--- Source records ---
========

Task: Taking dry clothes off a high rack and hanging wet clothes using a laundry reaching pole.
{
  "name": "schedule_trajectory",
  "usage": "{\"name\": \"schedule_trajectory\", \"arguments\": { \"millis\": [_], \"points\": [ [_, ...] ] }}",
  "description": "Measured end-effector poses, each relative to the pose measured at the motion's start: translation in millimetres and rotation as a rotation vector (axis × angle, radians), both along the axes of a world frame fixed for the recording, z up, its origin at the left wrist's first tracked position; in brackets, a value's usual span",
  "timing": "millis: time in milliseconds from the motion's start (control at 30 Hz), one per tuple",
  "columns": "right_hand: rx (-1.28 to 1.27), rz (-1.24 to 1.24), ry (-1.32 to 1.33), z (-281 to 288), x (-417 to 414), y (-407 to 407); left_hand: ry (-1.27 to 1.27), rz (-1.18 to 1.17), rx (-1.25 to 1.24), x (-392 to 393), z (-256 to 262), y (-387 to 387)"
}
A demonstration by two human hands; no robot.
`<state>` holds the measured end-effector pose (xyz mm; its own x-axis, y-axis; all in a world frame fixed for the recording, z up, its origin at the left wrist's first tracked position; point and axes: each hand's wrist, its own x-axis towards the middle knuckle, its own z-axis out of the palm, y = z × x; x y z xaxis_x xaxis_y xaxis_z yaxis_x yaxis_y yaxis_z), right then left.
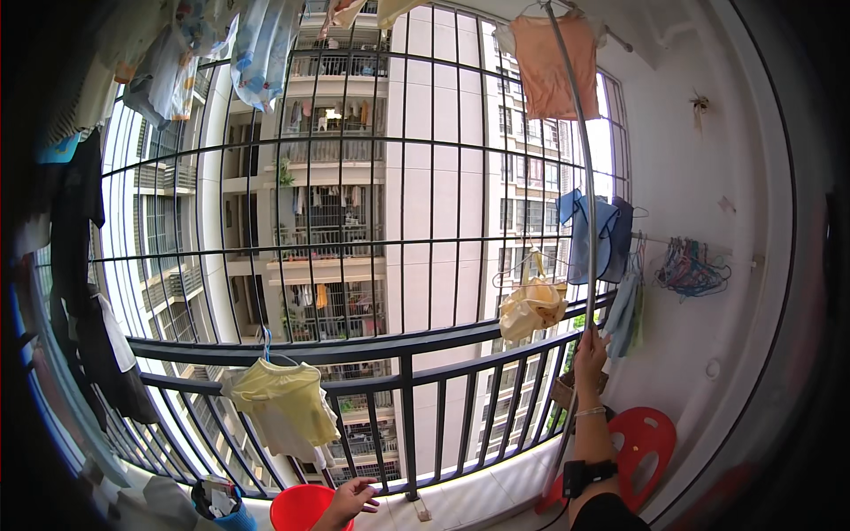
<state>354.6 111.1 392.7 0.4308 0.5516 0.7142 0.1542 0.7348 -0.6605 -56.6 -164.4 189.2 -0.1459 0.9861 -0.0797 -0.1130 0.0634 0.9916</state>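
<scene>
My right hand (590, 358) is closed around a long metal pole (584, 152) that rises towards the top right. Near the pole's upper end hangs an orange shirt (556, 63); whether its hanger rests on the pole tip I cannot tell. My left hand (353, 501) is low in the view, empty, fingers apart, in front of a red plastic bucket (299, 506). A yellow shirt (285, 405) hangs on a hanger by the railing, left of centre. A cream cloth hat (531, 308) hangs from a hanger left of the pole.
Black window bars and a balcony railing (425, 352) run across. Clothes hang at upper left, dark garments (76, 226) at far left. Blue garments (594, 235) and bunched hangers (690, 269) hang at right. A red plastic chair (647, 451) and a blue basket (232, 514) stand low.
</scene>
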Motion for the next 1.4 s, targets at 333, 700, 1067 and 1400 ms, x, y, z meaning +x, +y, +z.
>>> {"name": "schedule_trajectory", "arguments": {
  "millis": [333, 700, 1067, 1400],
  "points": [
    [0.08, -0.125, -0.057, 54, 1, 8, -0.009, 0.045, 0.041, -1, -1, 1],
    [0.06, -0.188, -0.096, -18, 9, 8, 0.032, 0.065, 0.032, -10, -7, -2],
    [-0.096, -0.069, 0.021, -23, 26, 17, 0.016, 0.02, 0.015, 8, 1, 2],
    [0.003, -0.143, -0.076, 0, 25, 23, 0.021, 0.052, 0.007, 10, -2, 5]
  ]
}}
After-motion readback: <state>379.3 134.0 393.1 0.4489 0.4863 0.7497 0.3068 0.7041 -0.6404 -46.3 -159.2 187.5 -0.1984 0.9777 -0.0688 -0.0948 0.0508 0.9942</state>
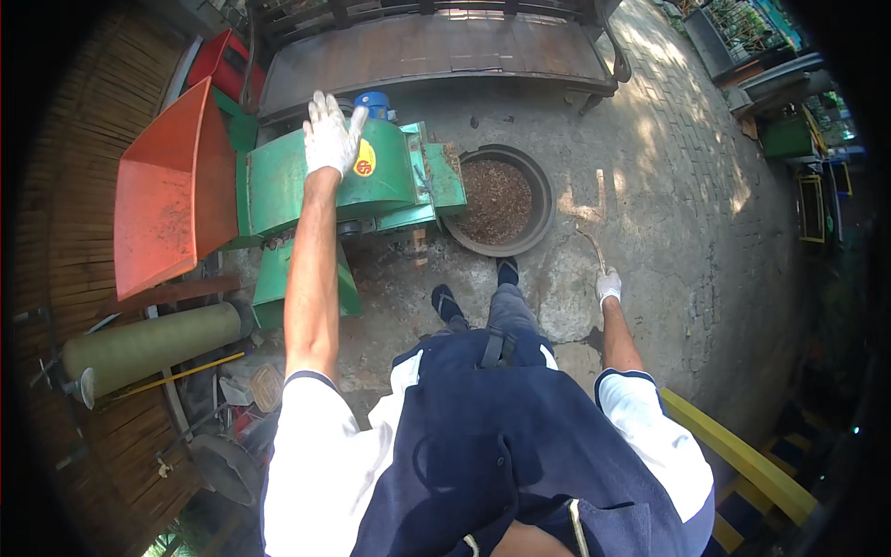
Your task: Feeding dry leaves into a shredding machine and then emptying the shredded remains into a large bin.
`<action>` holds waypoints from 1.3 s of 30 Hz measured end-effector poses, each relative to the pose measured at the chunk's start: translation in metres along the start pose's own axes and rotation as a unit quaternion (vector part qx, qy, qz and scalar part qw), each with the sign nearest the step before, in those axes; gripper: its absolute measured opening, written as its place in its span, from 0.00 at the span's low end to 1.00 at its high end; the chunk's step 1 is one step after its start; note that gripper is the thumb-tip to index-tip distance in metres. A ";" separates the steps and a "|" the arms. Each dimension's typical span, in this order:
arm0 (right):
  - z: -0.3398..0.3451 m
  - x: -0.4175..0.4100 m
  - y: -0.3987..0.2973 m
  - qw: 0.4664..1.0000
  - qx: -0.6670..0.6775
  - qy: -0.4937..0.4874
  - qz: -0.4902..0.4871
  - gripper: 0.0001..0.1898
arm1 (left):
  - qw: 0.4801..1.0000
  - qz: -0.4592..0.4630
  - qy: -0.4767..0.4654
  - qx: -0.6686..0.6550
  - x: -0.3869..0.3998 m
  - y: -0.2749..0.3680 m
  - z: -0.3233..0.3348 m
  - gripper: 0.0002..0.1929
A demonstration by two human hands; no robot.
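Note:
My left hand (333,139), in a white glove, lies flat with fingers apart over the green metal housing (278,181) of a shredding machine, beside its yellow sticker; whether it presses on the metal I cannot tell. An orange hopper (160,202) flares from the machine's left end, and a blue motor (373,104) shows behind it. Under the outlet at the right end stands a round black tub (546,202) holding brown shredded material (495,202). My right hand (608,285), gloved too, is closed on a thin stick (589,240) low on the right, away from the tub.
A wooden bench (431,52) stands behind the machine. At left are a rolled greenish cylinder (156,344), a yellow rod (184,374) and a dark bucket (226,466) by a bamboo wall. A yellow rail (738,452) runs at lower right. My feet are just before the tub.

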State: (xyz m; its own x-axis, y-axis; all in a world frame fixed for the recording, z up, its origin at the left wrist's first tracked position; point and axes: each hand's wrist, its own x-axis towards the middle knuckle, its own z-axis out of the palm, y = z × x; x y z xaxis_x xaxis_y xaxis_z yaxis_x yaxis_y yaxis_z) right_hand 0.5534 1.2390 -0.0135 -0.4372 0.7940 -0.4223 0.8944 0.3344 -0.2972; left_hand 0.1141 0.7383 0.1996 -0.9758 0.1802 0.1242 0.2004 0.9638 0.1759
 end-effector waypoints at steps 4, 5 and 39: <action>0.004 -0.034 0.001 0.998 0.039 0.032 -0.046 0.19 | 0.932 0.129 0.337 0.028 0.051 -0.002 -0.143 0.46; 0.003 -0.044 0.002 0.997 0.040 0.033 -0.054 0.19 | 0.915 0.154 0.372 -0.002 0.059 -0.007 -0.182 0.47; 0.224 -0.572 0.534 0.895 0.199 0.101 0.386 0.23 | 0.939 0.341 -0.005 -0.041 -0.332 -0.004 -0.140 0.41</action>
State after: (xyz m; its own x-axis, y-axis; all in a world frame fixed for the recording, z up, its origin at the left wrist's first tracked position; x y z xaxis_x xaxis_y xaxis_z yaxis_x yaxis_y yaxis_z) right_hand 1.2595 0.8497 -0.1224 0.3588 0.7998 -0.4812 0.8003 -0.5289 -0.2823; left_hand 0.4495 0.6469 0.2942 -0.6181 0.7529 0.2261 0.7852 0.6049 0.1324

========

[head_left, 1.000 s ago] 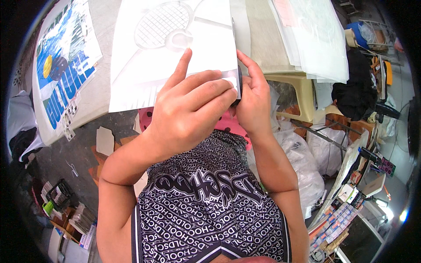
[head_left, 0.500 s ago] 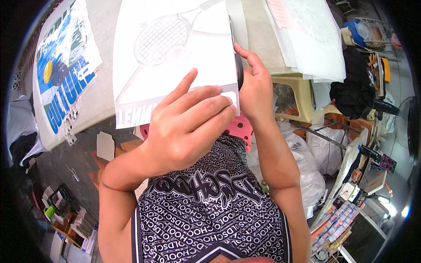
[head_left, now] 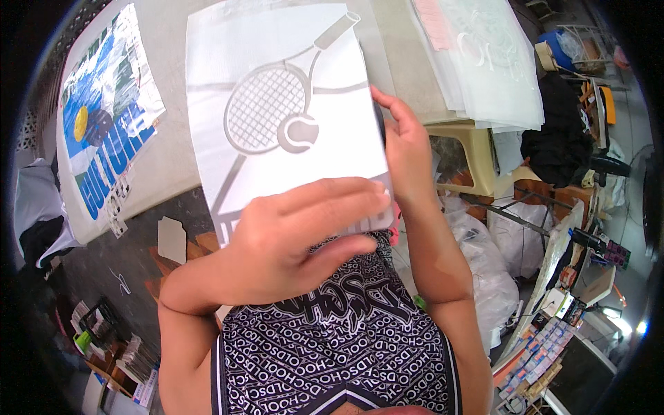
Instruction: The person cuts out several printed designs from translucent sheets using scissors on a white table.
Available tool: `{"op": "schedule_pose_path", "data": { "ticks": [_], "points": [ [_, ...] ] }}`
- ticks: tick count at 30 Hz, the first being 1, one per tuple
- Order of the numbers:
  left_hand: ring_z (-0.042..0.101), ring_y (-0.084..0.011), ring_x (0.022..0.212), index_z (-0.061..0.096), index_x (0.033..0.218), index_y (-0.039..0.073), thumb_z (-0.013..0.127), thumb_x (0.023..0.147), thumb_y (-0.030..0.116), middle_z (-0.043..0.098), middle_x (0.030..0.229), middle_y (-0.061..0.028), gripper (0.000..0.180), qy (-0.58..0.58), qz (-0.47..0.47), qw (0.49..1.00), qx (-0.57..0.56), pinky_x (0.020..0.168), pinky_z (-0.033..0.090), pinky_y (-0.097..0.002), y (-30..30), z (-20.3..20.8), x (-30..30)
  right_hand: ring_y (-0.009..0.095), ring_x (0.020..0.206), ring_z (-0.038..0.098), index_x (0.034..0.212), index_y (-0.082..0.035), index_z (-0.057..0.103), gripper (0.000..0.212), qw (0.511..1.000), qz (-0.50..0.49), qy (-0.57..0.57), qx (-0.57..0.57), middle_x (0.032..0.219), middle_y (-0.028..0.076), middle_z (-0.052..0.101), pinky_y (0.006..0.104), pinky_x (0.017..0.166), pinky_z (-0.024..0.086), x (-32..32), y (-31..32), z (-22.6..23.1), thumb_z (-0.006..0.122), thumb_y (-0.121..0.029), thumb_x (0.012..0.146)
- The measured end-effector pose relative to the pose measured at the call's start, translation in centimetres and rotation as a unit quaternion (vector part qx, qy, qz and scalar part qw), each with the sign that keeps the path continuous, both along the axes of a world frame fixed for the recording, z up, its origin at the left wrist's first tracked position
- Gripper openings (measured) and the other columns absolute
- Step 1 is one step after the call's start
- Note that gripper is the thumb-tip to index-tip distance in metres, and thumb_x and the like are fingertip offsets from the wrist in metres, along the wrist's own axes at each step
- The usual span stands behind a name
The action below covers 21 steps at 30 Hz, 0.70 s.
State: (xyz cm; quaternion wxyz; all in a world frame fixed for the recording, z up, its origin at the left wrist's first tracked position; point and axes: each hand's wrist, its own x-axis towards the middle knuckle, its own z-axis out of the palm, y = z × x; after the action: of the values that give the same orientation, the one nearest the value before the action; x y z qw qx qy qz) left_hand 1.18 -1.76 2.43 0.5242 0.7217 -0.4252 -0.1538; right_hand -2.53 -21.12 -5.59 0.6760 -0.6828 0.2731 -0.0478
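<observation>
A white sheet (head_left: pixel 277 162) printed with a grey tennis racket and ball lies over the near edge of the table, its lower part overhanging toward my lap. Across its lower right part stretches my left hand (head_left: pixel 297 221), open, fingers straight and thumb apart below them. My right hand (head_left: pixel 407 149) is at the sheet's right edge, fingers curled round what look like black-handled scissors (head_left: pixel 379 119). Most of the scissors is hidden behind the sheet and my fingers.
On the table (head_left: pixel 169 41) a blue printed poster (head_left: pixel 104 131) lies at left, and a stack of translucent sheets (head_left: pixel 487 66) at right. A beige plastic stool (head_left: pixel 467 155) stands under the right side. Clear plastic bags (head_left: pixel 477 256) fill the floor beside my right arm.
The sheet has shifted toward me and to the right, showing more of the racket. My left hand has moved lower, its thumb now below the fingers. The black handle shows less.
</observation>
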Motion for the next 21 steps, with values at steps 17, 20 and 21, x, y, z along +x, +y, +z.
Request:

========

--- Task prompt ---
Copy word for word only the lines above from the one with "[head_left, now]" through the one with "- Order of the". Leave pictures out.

--- Exercise result ---
[head_left, now] 
Instruction: The person cuts out several printed designs from translucent sheets using scissors on a white table.
Available tool: `{"op": "schedule_pose_path", "data": { "ticks": [_], "points": [ [_, ...] ] }}`
- ticks: tick count at 30 Hz, the first being 1, one per tuple
- Order of the numbers:

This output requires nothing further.